Navy was atrocious on third down in New Orleans. The Midshipmen converted just two of their 15 tries (13.3%) and left themselves in difficult situations. It should be noted, though, that this blemish was somewhat negated by their ability to reverse their fortunes on fourth where they had an 80% conversion ratio (4/5). Still, wouldn’t it just be nice for Navy fans to not worry about fourth down altogether?

The Ugly: Tulane just ended a five-year bowl drought so forgive us for omitting them from this section.

Navy’s normally dominant rushing attack was quiet, at least by their standards, against the Wave. The unit put up 117 yards and only one score.

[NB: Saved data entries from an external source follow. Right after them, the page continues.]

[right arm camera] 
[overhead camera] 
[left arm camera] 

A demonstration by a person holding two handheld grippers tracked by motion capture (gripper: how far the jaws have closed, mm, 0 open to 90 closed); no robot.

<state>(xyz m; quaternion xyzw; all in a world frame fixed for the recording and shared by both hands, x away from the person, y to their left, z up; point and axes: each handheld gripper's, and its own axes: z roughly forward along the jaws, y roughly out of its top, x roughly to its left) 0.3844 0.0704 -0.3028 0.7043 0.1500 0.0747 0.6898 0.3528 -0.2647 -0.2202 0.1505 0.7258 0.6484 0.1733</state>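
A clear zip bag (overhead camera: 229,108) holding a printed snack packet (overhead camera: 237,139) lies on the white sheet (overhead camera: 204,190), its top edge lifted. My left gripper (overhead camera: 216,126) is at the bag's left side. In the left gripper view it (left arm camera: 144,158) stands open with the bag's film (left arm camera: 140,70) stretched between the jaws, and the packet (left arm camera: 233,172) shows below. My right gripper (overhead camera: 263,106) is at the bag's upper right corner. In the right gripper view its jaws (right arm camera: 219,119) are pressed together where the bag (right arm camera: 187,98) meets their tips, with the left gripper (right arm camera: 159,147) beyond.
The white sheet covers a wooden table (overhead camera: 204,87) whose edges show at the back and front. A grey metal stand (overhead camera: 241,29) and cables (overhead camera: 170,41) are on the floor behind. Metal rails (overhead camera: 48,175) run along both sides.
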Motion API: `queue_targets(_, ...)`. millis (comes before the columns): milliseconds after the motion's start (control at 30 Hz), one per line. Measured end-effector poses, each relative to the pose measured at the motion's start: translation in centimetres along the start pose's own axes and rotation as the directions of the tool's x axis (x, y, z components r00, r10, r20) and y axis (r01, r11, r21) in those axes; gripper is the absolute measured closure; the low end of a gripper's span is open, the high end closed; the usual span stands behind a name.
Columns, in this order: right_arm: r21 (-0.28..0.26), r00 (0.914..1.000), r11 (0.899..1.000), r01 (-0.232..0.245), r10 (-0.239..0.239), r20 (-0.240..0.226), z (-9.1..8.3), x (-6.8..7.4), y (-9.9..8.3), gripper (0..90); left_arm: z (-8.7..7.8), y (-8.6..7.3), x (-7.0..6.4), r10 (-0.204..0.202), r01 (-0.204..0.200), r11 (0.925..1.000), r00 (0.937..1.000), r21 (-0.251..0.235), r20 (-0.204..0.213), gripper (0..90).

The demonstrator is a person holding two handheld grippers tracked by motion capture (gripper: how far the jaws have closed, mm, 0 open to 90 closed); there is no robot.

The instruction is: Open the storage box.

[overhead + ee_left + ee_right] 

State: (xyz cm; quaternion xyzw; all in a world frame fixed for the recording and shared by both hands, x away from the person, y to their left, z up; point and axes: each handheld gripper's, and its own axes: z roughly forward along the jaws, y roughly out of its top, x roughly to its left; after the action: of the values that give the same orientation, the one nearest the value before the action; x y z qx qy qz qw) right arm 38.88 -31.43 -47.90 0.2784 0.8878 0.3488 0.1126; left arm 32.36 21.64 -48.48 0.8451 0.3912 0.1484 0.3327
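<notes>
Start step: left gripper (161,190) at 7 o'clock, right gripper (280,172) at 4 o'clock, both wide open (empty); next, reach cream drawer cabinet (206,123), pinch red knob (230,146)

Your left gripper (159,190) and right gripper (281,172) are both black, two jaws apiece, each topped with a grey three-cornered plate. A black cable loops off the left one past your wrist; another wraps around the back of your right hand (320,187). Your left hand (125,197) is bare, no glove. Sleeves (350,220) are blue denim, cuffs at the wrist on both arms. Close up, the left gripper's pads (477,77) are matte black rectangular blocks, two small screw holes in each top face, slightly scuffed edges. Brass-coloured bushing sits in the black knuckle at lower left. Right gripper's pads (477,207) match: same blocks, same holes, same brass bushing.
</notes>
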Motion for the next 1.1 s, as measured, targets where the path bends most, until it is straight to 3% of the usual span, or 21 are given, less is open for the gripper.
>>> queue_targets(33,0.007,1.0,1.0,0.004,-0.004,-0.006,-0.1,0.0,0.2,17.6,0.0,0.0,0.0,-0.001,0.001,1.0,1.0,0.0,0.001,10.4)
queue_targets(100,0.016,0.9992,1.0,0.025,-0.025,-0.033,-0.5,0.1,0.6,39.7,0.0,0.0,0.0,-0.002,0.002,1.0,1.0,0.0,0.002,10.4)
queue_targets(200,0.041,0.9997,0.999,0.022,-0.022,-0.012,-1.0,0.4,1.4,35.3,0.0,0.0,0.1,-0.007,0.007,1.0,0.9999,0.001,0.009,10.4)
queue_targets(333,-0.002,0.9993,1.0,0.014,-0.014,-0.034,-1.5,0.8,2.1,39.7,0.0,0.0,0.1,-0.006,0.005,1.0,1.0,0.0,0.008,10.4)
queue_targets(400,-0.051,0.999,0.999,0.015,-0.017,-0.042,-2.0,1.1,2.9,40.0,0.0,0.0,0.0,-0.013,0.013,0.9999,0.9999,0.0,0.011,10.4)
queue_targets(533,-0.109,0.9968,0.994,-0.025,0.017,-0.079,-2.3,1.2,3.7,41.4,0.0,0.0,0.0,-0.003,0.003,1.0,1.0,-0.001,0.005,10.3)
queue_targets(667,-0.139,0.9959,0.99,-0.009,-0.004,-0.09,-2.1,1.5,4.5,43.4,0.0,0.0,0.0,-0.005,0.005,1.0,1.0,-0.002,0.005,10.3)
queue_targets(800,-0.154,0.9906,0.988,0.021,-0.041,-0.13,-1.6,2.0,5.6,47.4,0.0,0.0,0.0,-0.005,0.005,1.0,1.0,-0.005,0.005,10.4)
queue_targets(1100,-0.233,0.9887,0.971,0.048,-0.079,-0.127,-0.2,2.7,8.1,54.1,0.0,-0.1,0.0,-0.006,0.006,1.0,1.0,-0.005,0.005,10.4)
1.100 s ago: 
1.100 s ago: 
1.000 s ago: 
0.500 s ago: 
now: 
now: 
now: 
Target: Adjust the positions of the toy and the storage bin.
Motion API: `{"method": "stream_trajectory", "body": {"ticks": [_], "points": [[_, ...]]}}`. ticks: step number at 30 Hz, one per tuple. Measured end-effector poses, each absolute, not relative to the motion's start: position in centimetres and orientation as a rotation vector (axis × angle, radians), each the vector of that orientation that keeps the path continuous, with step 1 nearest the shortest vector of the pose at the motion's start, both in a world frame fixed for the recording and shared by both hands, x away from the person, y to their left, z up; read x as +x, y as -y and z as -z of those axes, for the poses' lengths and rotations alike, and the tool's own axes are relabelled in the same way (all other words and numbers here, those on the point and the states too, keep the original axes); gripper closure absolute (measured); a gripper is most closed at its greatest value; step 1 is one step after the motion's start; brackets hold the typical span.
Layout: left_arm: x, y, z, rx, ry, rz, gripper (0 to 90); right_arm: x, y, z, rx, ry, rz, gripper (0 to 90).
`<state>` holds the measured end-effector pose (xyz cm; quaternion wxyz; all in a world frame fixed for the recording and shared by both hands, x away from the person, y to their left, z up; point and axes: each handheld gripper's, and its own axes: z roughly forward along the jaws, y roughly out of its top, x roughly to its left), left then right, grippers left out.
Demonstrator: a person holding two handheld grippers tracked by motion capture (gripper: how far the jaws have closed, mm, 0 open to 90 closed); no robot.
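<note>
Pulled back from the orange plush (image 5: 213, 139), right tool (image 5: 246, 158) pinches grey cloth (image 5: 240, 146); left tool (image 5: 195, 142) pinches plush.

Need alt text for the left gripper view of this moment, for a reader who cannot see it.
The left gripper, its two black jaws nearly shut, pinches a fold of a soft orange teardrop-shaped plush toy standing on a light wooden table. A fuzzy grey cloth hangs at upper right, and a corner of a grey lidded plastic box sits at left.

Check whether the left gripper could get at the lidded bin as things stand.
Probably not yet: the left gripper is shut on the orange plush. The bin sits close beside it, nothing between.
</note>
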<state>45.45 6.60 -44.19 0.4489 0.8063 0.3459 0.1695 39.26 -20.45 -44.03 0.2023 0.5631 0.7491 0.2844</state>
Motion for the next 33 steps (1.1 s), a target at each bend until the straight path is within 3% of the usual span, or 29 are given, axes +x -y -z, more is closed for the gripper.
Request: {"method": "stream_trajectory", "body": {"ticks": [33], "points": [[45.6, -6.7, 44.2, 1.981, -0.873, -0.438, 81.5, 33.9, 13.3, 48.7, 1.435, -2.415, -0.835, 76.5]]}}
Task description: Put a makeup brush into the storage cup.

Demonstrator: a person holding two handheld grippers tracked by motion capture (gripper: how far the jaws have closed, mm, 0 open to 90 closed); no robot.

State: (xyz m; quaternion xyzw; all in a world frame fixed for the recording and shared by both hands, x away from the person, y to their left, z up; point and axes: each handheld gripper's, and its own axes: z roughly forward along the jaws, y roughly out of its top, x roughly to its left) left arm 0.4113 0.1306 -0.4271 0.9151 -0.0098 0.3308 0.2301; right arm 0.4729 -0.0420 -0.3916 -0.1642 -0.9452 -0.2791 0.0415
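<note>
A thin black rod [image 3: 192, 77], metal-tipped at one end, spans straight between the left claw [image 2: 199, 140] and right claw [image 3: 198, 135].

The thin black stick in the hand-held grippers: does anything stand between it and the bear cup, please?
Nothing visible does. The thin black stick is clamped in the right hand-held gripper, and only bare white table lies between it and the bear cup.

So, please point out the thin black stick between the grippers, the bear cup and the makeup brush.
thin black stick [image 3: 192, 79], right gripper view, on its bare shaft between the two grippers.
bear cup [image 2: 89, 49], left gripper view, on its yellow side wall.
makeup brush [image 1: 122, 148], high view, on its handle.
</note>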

We say only because until Saturday, they had been averaging 304.7 yards and over three touchdowns per outing. Running the football is this team’s bread and butter and when they can’t do it successfully trouble usually follows; something to work on before squaring off with Army.

Navy’s Silver Lining: The best news Midshipmen fans can hear right now is that there’s still one game left. Sure, a three-win season is probably one that Navy and their following will want to forget in the long run, but if they can cap it off with a triumph over their most heated rival, then a lot of the pain that comes with nine losses will be wiped away. The season may be over soon but it could end on a very high note if Navy takes care of business on December 8.

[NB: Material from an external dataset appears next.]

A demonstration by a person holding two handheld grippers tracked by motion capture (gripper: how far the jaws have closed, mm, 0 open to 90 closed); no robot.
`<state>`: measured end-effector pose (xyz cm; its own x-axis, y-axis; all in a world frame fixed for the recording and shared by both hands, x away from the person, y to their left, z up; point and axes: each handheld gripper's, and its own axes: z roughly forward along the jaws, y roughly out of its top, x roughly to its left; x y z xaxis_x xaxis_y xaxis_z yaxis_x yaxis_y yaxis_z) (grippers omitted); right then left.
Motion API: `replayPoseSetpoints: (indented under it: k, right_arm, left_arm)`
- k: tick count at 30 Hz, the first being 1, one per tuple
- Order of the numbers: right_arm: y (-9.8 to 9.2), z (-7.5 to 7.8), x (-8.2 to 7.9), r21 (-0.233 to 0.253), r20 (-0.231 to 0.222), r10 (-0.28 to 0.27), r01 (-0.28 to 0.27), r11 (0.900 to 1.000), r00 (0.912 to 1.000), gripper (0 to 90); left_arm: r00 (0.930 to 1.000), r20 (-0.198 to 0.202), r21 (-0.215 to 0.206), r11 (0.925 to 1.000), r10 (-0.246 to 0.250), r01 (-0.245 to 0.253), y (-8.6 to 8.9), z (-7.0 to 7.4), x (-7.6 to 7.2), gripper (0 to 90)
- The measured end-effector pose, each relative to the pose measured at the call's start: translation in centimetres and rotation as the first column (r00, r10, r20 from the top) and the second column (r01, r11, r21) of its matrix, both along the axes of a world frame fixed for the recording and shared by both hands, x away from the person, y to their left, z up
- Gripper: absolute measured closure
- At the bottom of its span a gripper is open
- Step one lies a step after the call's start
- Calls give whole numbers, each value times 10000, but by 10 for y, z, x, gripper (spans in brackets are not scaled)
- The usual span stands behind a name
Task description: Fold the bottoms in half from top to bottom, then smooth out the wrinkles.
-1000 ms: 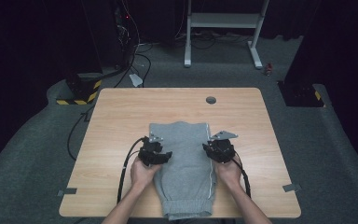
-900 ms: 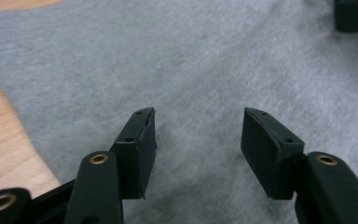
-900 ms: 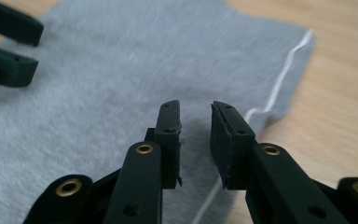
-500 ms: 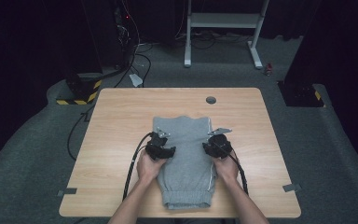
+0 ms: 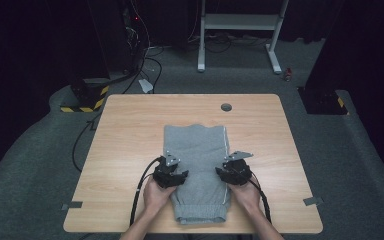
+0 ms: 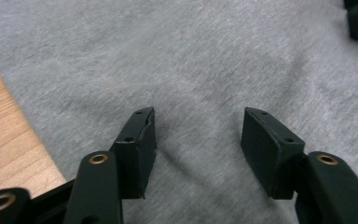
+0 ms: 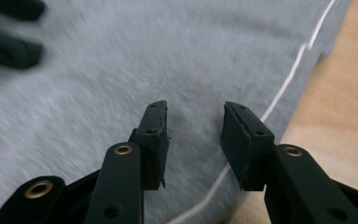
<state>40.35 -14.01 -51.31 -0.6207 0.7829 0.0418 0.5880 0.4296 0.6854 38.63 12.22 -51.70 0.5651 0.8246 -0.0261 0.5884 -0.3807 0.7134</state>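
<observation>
Both my left gripper (image 5: 172, 176) and right gripper (image 5: 234, 172) gape over the grey sweatpants (image 5: 197, 165) — soft, limp fabric — I'd pinch side edges.

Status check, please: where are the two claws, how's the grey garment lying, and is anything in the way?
Left claw open, right claw open, both over the cloth. Grey garment folded flat on the table, nothing gripped. No obstruction.

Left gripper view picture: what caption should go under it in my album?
Open left gripper poised over folded grey sweatpants, wooden table peeking at the side.
</observation>
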Motion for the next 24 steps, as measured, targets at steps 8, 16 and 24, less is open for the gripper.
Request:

Final Thoughts: Tulane and their fans have to be walking on air right now. Their first berth in a bowl game since 2013’s New Orleans Bowl isn’t just a reward for a postseason-worthy campaign but serves as a huge milestone for Fritz and his staff. No matter how their 13th contest of the year ends, this is a building block for the program moving forward. A bowl game will no longer be a dream in New Orleans, but now an expectation. Whatever the ensuing weeks bring, it certainly has been a season to remember for Tulane faithful.

Navy sits on the different side of the coin. Questions loom after a season that can finish at best 4-9; the worst the team has fared with Ken Niumatalolo as coach. 2018 also marks the first year since 2011 in which the Mids won’t be bowling. Interesting times lie ahead in Annapolis.